- [SUPPLIED DATA]:
#####

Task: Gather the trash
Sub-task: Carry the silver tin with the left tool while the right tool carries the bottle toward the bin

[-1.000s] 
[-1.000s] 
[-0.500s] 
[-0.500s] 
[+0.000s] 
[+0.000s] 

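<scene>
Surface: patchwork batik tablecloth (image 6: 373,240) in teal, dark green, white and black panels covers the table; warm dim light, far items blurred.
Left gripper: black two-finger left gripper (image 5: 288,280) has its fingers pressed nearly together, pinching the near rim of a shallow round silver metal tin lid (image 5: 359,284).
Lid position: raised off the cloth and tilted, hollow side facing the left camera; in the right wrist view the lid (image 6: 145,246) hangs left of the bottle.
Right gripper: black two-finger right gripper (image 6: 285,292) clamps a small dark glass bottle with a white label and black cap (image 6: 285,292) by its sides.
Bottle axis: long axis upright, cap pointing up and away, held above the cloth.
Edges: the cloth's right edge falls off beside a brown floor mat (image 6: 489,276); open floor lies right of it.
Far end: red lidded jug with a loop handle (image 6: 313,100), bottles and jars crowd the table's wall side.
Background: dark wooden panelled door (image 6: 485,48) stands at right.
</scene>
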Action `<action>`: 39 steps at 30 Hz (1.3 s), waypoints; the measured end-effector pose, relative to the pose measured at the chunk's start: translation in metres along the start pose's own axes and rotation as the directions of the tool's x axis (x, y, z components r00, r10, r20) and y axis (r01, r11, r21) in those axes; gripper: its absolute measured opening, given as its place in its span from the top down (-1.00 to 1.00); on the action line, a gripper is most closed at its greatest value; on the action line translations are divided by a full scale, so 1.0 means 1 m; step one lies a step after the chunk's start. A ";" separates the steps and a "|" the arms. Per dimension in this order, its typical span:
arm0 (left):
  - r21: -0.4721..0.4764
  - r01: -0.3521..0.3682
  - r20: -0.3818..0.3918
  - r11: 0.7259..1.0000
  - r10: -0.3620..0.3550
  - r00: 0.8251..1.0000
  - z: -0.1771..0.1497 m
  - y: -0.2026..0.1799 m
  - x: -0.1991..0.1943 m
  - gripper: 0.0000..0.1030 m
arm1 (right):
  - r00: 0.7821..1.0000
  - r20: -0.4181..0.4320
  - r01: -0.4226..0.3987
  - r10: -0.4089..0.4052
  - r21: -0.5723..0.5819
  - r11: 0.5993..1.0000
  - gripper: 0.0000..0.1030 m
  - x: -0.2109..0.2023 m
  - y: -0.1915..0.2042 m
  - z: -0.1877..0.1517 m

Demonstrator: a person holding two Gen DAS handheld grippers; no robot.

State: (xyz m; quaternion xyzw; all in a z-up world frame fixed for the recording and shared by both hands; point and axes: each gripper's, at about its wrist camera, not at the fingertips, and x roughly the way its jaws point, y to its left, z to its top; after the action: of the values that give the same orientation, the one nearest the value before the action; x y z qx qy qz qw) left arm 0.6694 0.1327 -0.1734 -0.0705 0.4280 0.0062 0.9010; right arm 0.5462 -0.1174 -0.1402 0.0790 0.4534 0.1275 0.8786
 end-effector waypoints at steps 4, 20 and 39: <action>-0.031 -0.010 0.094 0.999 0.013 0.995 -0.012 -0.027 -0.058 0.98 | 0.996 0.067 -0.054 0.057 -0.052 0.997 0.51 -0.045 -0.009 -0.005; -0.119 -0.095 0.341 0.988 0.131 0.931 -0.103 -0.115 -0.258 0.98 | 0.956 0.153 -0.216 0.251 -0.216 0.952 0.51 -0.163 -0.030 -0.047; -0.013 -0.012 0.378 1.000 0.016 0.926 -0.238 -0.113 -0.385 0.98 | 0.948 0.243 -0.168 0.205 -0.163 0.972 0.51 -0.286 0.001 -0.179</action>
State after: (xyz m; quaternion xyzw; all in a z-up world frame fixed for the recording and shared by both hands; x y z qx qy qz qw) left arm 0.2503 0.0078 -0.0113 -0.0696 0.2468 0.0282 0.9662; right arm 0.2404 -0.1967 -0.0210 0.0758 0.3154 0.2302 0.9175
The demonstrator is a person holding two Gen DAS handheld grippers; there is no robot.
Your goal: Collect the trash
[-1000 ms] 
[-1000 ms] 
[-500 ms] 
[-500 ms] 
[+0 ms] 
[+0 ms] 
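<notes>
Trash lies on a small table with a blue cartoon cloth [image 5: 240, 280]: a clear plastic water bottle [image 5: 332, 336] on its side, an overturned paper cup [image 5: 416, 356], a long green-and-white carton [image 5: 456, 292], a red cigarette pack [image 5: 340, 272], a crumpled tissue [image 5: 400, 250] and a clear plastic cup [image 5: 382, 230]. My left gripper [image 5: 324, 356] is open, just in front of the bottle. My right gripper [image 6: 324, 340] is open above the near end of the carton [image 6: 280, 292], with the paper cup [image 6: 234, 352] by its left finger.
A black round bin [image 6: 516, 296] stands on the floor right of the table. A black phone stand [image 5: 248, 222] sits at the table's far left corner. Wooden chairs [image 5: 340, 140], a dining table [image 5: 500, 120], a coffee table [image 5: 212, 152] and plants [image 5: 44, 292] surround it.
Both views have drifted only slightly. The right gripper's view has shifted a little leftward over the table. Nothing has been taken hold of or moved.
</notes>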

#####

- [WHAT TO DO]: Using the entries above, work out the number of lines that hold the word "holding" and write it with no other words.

- [RESPONSE]: 2